── Material for this exercise

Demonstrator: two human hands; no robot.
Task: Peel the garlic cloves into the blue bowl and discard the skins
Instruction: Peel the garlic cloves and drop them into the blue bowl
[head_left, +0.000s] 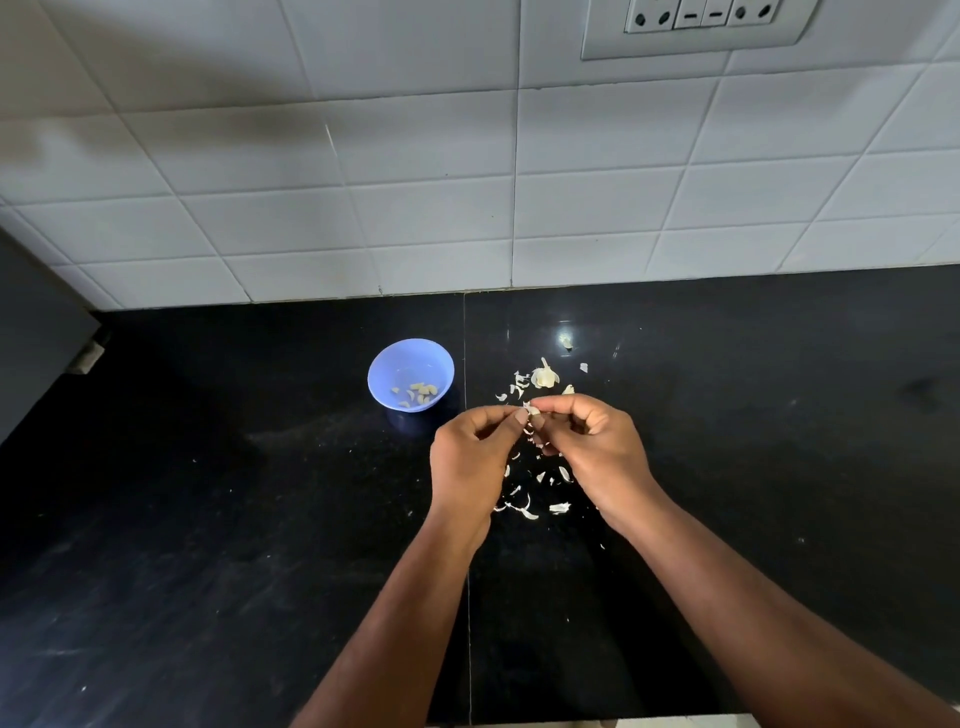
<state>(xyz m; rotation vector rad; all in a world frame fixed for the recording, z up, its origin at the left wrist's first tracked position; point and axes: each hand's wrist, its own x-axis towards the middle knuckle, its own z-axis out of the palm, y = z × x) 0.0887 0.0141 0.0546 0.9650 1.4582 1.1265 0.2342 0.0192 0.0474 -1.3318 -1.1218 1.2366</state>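
Note:
My left hand (470, 457) and my right hand (592, 447) meet above the black counter and together pinch a small garlic clove (532, 410) at their fingertips. The blue bowl (387, 364) stands just left of my hands and holds several peeled cloves (418, 394). The rest of the garlic bulb (544, 375) lies on the counter beyond my hands. Loose white skins (530, 506) are scattered under and between my hands.
The black counter (208, 519) runs to a white tiled wall (415, 208) at the back, with a switch plate (696, 26) high on the right. A dark cabinet side (36, 332) stands at the far left. One small garlic piece (566, 341) lies farther back.

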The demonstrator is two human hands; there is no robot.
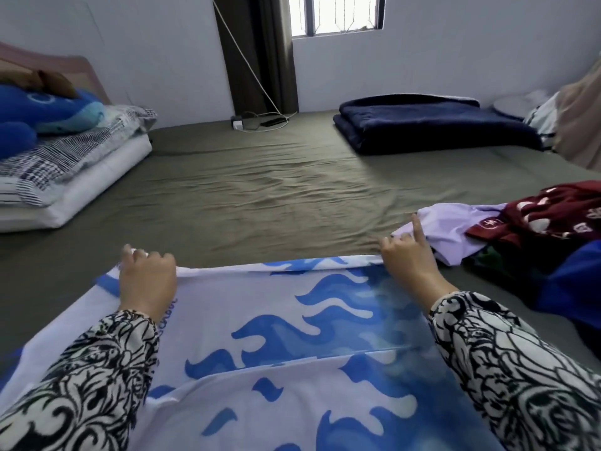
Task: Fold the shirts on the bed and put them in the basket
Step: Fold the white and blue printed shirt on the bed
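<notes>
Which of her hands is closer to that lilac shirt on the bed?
Right. The right hand is almost touching the lilac shirt; the left hand grips the blue-and-white shirt far across from it.

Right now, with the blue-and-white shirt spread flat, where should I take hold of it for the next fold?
Probably at its far edge. The blue-and-white shirt lies flat, and the left hand and right hand already pinch that edge's two corners from above. Keep those corner grips; the edge runs straight between them, so the cloth should lift evenly toward you.

free: bed ctr (260, 190) | blocked R: shirt pile (536, 229) | L: pillows (65, 164)
</notes>
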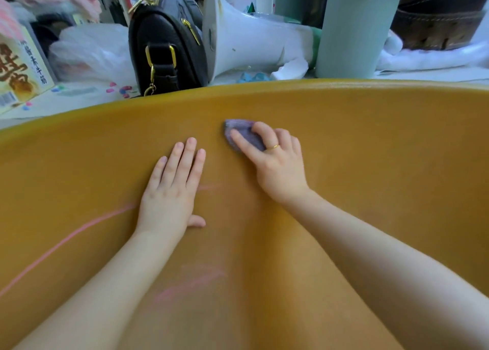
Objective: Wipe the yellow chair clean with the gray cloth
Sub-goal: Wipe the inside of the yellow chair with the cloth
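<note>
Cluttered things stand behind the yellow chair (pixel 370 143), whose wide curved surface fills most of the view. At the far left is a box (pixel 18 74) with large brown Chinese characters and a barcode; I can read 牛筋 in the small column, the rest is too blurred. Near it lie a white plastic bag (pixel 90 50), a black handbag (pixel 166 42) with gold zips and buckles, a white megaphone (pixel 246 40) on its side, and a pale green cylinder (pixel 357 32) standing upright.

On the chair surface there are pink marks: a long thin pink line (pixel 66 238) at the left and a fainter pink smear (pixel 190 283) lower in the middle.

The gray cloth (pixel 242 134) is bunched small and lies on the chair under the right hand (pixel 275 161), at its fingertips. This hand is curled over the cloth, index finger stretched along it, the other fingers bent and pressing it down. A gold ring (pixel 275 147) is on one finger.

The left hand (pixel 172 191) lies flat on the chair, palm down, fingers straight and close together, thumb tucked out to the side, holding nothing. It is just left of the cloth, not touching it. Both bare forearms reach in from the bottom edge.
</note>
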Demonstrator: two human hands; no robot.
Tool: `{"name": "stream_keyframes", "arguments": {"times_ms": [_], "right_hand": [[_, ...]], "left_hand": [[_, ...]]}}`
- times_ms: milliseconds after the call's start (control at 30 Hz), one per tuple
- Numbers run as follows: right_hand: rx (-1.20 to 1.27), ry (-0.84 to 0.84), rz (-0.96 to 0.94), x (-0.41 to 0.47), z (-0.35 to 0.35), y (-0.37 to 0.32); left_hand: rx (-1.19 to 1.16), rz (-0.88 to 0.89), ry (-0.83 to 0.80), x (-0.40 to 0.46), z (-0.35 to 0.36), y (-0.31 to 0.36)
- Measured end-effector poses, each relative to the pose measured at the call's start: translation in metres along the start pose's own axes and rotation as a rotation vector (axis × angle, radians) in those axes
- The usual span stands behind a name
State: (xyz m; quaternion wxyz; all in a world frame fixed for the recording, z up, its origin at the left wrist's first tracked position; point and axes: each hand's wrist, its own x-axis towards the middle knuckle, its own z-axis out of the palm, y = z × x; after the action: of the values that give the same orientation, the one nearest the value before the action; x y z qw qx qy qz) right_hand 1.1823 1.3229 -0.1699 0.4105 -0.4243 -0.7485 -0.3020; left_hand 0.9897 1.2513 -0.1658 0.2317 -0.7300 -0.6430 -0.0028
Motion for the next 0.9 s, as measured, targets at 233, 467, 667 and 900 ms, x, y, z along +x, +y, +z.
{"name": "stream_keyframes", "arguments": {"times_ms": [233, 467, 667, 900], "right_hand": [[-0.039, 0.031, 0.273, -0.053, -0.024, 0.059], [0.258, -0.491, -0.077, -0.166, -0.046, -0.006], [0.128, -0.489, -0.173, -0.132, -0.052, 0.024], [-0.084, -0.307, 0.42, -0.134, -0.086, 0.09]], "left_hand": [[0.048, -0.023, 0.039, -0.001, -0.003, 0.008], [-0.006, -0.062, 0.005, -0.007, -0.01, 0.017], [0.011, -0.042, -0.011, -0.035, -0.009, 0.009], [-0.031, 0.02, -0.014, -0.057, 0.006, 0.015]]}}
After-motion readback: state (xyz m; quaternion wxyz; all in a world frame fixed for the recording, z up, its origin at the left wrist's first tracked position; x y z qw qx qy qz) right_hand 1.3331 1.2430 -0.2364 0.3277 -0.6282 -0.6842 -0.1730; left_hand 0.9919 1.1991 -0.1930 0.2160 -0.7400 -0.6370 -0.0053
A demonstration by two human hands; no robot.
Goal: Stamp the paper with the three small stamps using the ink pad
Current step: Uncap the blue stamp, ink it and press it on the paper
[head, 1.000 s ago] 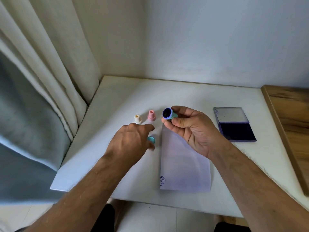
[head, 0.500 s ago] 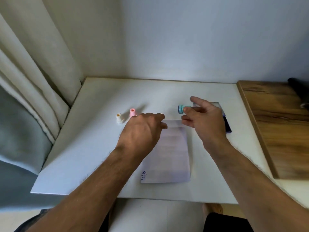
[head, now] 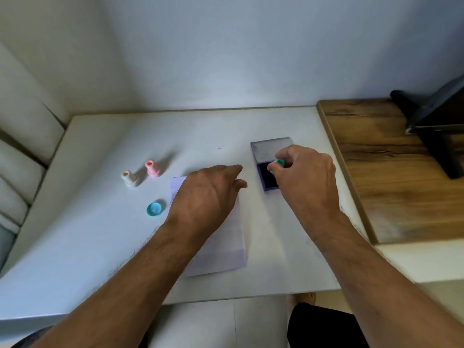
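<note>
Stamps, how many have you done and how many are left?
No print shows on the visible part of the paper. The teal stamp's cap is off, and the right hand holds the teal stamp at the ink pad. The pink stamp and cream stamp wait.

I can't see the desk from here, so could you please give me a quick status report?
Right hand pinches teal stamp over open ink pad. Left hand rests flat on paper. Nothing in the way.
</note>
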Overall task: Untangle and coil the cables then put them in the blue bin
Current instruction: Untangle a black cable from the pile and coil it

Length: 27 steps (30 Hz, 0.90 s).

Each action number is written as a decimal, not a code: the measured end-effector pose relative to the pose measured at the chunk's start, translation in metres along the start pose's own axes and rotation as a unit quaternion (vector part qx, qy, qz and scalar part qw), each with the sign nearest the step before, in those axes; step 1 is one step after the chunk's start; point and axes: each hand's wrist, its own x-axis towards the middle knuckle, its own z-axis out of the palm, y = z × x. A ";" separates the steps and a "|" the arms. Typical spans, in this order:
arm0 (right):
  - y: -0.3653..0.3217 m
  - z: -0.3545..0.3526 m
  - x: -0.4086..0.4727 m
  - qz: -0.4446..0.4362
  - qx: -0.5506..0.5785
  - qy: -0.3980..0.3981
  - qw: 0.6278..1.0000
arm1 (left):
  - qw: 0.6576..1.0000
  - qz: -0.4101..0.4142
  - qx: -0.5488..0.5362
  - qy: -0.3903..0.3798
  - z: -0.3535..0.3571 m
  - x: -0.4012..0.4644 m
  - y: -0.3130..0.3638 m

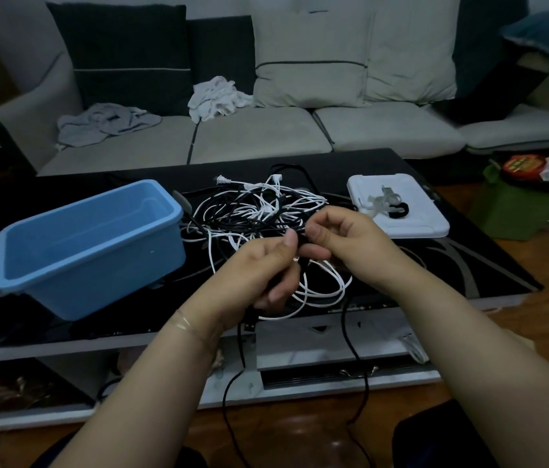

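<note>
Dimness blurs the cable tangle (259, 214) on your surface (435, 265), so single strands and plugs are hard to tell apart. Your left hand (259, 275) covers part of the black cable (350, 332), whose loops hang off the front edge toward the floor, partly cut off below. Your left hand's fingers curl round that cable, thumb up. Your right hand (340, 238) pinches the same cable between thumb and forefinger, just beside the left thumb. The bin (97, 265) sits left of the tangle, tilted and open.
</note>
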 end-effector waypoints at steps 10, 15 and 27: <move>0.012 0.013 0.001 0.011 0.068 0.063 0.996 | 0.981 0.007 -0.196 -0.010 0.006 -0.002 0.003; 0.018 0.023 0.001 0.026 0.065 0.097 0.993 | 0.987 0.014 -0.157 0.042 0.011 0.000 0.000; 0.034 0.047 -0.002 0.111 -0.045 -0.055 0.991 | 0.951 0.076 -0.268 0.131 -0.012 0.003 0.006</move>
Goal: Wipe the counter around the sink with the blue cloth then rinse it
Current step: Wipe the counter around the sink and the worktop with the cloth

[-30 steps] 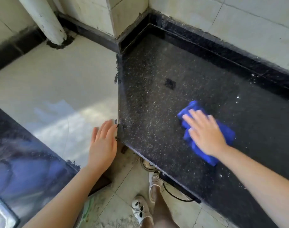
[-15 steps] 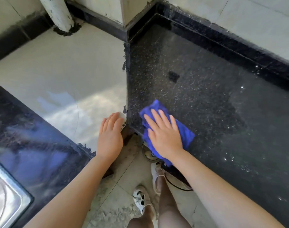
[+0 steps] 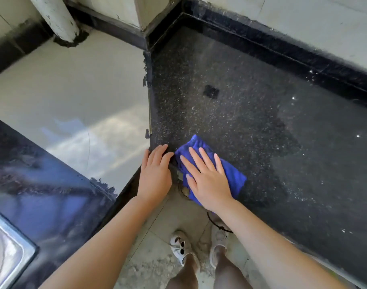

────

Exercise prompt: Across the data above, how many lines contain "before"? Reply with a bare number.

Result: 2